Tag: U.S. Citizenship and Immigration Services (USCIS)

  • Trump administration imposes new curbs on H-1B visas to protect US workers

    Trump administration imposes new curbs on H-1B visas to protect US workers

    Move likely to affect thousands of Indian IT professionals

    WASHINGTON (TIP): The Trump administration has announced new restrictions on H-1B nonimmigrant visa program which it said is aimed at protecting American workers, restoring integrity and to better guarantee that H-1B petitions are approved only for qualified beneficiaries and petitioners, a move which is likely to affect thousands of Indian IT professionals.

    The interim final rule announced by the Department of Homeland Security on Tuesday, October 6, less than four weeks ahead of the US presidential election, will narrow the definition of “specialty occupation” as Congress intended by closing the overbroad definition that allowed companies to game the system.

    It will also require companies to make “real” offers to “real employees,” by closing loopholes and preventing the displacement of the American workers. And finally, the new rules would enhance the department’s ability to enforce compliance through worksite inspections and monitor compliance before, during and after an H1-B petition is approved.

    The H1B visa is a non-immigrant visa that allows US companies to employ foreign workers in specialty occupations that require theoretical or technical expertise.

    The technology companies depend on it to hire tens of thousands of employees each year from countries like India and China.

    Such a decision by the Trump administration is likely to have an adverse impact on thousands of Indian IT professionals. Already a large number of Indians on the H-1B visas have lost their jobs and are headed back home during the coronavirus pandemic that has severely hit the US economy.

    According to the Department of Homeland Security, the interim final rule to be published in Federal Register will be effective in 60 days.

    According to the Department of Homeland Security, the US Citizenship and Immigration Services is forgoing the regular notice and comment period to immediately ensure that employing H-1B workers will not worsen the economic crisis caused by COVID-19 and adversely affect wages and working conditions of similarly employed US workers, it said.

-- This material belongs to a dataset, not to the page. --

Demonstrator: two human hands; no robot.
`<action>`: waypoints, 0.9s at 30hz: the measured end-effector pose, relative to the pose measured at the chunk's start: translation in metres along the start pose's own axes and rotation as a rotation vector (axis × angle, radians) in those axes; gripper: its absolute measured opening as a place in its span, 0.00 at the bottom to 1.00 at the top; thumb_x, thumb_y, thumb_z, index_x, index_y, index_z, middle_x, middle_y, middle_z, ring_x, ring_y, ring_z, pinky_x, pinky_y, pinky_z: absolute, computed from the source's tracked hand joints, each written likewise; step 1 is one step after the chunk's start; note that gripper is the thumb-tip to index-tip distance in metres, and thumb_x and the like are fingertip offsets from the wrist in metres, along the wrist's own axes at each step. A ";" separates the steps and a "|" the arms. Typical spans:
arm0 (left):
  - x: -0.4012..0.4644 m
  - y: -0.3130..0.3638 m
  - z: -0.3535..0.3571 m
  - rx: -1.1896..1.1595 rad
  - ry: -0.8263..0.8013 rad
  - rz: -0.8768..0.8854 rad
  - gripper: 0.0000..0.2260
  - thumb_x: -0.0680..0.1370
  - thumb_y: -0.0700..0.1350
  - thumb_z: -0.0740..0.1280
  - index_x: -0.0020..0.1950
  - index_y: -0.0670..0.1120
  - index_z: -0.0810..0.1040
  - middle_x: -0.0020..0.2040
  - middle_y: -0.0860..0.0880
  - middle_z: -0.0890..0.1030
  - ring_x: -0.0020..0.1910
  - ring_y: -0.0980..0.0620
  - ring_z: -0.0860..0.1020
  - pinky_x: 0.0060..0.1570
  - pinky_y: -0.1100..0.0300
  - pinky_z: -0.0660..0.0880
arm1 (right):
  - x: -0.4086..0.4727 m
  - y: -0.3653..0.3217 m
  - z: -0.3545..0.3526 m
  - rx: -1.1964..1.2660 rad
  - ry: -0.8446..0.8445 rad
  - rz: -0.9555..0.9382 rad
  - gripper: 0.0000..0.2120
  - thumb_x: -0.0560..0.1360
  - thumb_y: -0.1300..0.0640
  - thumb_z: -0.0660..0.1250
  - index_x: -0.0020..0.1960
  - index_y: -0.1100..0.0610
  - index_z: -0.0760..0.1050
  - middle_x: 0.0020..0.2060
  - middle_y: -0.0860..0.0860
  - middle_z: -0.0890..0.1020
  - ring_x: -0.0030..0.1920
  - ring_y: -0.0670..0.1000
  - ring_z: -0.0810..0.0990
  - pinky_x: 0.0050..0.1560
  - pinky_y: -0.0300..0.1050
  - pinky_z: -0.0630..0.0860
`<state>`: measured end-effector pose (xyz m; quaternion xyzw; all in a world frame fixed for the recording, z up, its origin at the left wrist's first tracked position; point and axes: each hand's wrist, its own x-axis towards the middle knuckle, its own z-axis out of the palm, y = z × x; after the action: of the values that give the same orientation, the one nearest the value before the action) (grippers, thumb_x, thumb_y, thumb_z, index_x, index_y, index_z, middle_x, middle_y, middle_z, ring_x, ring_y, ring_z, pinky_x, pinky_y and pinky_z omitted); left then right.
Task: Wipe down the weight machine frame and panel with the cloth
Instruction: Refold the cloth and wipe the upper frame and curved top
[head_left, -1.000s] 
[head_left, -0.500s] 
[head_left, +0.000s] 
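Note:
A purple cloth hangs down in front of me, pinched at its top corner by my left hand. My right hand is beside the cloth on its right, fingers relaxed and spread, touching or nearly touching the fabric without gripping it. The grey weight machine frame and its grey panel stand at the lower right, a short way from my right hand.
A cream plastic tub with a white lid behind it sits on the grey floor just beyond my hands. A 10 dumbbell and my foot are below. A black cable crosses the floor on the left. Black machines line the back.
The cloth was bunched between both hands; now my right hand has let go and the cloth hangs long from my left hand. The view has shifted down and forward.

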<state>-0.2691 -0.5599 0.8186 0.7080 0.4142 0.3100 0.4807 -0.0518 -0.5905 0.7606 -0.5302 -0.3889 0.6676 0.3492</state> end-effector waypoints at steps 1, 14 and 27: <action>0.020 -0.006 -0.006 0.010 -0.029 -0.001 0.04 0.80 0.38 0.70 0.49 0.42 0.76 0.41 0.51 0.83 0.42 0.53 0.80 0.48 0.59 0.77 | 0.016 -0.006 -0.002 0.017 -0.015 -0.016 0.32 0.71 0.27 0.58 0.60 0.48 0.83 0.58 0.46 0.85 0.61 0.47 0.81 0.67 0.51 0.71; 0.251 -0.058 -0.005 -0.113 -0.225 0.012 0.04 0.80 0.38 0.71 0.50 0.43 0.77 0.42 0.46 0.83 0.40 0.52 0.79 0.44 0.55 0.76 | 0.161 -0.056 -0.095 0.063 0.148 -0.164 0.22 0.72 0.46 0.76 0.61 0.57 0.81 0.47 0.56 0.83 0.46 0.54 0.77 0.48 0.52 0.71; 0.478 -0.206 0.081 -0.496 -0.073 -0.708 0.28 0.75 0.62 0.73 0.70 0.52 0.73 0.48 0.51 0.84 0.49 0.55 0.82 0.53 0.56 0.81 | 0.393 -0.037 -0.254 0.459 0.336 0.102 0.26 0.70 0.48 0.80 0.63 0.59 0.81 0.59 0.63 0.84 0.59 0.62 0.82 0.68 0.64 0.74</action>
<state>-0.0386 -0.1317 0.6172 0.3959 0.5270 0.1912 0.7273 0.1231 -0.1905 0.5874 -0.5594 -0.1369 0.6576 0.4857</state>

    The pandemic’s economic impact is an “obvious and compelling fact” that justifies good cause to issue this interim final rule.

    “We have entered an era in which economic security is an integral part of homeland security. Put simply, economic security is homeland security. In response, we must do everything we can within the bounds of the law to make sure the American worker is put first,” said Acting Secretary Chad Wolf.

    US Secretary of Labor Eugene Scalia said that these changes will strengthen foreign worker programs and secure American workers’ opportunities for stable, good-paying jobs.

    “The US Department of Labor is strengthening wage protections, addressing abuses in these visa programs and ensuring American workers are not undercut by cheaper foreign labor,” she said.

    In a conference call with reporters, Deputy Labor Secretary Patrick Pizzella said that these changes were long overdue, and it had become imperative in light of the current conditions in the US labor market.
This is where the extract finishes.